My parents were the first wave of Cuban refugees who thought they would return to Cuba in a few weeks after the Bay of Pigs invasion, but we know how that turned out, so they became inhabitants of Philadelphia, where I was born, and learned how to scrape the ice off the car and drive in the snow and they never returned to Cuba. After several years of working in a global company, my dad was given the opportunity to take a position in Italy.
I fondly remember our stay in Rome. After the initial shock of discovering that Italian programming did not include Scooby Do or the Flintstones or any other fun cartoons on national channels, I was forced to play outside and figure out how to communicate with Claudia, my Italian neighbor. I quickly learned that there were some false cognates in Spanish and Italian. She wanted to play with the “palla”, and when I went to get my sand shovel thinking we were going to dig up some dirt, she made a gesture with her hands and I realized she was referring to a ball. On other occasions, when waiters at restaurants would ask my parents if they wanted some “burro” for bread, (meaning butter), I couldn’t help but laugh imagining a donkey sitting on bread.
After three years we moved to Puerto Rico for almost two years and from there my dad was sent to Mexico City. I loved Mexico. We were there for almost four years where I completed middle school and part of high school. But in the middle of my sophomore year of high school at the American School where I had already made friends and enjoyed some popularity for being part of the “Drill Team,” dancing at halftime at football games, my dad broke the news that we would be repatriating to Philadelphia. After ten years, we were going back “home.”
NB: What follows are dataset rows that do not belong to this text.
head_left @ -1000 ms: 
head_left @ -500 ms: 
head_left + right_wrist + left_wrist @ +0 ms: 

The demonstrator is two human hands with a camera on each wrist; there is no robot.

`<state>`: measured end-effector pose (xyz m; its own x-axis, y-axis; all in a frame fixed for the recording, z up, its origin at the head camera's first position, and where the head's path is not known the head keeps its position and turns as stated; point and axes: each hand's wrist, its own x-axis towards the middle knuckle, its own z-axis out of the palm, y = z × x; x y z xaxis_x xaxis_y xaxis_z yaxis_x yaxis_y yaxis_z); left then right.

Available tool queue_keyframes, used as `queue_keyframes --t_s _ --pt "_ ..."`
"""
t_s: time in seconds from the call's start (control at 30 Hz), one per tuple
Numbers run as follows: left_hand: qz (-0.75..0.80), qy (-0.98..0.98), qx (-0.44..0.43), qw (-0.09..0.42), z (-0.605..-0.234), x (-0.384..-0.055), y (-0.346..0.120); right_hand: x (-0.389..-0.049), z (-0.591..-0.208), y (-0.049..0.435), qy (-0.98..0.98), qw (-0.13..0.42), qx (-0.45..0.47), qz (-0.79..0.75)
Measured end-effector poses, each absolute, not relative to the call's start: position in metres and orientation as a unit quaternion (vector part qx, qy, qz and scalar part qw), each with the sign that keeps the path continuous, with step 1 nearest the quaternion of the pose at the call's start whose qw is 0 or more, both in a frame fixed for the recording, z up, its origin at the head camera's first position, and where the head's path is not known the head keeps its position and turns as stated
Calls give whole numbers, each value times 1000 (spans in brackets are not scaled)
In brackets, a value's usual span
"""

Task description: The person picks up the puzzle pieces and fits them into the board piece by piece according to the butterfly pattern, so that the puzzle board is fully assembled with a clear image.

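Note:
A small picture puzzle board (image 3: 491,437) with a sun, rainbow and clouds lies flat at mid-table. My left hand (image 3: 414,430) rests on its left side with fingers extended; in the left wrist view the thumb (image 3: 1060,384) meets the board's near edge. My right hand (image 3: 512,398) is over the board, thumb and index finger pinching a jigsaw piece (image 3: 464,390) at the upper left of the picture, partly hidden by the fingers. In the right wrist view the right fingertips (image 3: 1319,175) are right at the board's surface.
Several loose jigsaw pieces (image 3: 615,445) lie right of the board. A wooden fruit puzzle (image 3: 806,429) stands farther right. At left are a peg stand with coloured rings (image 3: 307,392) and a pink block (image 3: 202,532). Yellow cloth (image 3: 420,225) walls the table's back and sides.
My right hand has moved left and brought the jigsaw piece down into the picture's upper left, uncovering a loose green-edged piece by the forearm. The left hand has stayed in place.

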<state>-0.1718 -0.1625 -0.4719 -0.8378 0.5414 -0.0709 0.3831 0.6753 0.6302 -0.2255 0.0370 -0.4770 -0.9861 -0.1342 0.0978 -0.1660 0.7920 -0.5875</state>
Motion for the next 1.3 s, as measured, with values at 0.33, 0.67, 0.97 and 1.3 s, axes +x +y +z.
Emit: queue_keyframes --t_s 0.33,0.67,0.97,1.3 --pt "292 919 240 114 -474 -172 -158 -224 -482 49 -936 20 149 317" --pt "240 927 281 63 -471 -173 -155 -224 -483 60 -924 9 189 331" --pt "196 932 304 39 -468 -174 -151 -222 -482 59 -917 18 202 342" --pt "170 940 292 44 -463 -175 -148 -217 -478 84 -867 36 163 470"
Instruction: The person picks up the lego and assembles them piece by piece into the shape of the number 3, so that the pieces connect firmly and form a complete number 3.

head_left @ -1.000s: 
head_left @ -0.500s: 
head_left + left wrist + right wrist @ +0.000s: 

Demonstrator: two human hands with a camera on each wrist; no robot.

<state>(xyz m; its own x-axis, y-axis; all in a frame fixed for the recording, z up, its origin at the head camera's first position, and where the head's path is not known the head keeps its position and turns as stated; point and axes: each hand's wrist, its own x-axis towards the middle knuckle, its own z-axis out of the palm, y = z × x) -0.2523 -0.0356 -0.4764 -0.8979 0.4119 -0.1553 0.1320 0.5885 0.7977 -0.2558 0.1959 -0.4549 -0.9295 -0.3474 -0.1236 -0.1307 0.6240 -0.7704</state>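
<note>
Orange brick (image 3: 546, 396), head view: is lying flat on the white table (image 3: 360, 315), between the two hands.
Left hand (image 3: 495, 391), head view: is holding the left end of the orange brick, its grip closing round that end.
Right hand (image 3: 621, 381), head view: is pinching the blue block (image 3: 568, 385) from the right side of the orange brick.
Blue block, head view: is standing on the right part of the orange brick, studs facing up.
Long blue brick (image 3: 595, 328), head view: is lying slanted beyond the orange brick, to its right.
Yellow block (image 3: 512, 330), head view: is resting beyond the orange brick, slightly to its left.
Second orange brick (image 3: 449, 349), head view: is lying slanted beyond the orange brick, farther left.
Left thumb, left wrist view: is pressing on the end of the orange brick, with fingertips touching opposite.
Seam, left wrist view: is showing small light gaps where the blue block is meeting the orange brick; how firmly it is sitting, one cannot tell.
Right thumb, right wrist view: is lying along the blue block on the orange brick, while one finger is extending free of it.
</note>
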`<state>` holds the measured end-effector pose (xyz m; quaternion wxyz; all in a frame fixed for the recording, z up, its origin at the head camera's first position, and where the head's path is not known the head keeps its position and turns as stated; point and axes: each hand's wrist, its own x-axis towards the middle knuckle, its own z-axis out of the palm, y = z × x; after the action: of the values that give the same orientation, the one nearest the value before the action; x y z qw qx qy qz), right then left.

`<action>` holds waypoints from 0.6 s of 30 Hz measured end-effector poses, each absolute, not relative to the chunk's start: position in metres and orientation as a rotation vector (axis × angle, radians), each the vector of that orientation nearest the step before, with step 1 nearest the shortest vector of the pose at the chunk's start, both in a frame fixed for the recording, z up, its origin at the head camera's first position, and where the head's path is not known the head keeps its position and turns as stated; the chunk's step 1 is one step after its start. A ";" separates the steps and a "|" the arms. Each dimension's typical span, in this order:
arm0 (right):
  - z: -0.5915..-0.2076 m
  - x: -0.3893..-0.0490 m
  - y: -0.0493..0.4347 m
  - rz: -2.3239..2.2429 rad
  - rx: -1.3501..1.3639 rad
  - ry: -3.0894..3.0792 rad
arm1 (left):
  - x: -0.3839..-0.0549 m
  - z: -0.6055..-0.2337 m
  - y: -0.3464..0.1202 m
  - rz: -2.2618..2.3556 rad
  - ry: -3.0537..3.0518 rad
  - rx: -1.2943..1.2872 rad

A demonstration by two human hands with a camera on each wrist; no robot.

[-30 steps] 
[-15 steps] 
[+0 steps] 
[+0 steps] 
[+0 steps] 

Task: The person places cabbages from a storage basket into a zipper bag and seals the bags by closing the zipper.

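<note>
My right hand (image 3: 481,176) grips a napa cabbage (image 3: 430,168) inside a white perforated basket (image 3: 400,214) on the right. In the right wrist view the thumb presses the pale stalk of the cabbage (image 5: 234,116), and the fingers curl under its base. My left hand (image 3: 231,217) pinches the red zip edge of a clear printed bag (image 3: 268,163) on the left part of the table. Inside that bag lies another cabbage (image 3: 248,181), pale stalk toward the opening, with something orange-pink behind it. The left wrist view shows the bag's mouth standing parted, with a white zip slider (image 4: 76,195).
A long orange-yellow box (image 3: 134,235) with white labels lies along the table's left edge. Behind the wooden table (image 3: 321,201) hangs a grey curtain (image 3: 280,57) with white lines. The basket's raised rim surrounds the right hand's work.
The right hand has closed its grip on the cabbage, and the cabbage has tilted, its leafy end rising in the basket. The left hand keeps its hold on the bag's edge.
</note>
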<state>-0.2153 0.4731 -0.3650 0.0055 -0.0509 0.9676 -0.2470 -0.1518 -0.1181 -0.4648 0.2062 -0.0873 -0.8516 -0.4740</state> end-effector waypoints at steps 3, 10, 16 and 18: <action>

The problem was that the United States was no longer my home. We had been away from my country of birth for ten years and although we returned occasionally for some vacations, I wasn´t familiar with all with all the particularities of my own culture. I also sometimes felt that teenagers in the United States were treated like undesirable second class citizens, unlike what I enjoyed in Mexico, where we socialized with adults and were respected in conversations, and even offered an occasional drink, among other things.
But life is full of changes, as we TCK’s learn from a very young age. Every change and farewell bring with it a period of mourning, but in the end, curiosity and the realm of new possibilities takes root. There’s always a new opportunity to reinvent ourselves. Who will we be this time? What will be on the other side?
Some characteristics typically attributable to TCK’s are flexibility and adaptability, powers of observation, leadership, open-mindedness, self-confidence, sociability, and communication skills. On the other hand, we may sometimes come across as being a bit detached, indifferent or arrogant, being from “neither here nor there.”
We have a hard time answering the question “Where are you from?” because there is no simple answer without giving all the context, as experience defines our identity. Sometimes we feel like we’re seen as weirdos for having one foot in every culture, for speaking multiple languages, or for not being easily identified.
After ten years in Philadelphia, I ended up marrying a childhood friend from Mexico and we lived there for twenty years, where I raised my children. I returned to the United States just ten years ago, but this time to Florida, because I don’t like scraping ice. I readapted to my country, but I return to Mexico every time I can, since it was the place where I went through important milestones in my life.
People ask me if I feel like I missed the opportunity to develop roots in one place. I say you can’t miss what you don’t know. I became a global nomad and am grateful for the curiosity it fostered in me. I wouldn’t trade being a TCK for anything in the world since after all, the world was part of the deal.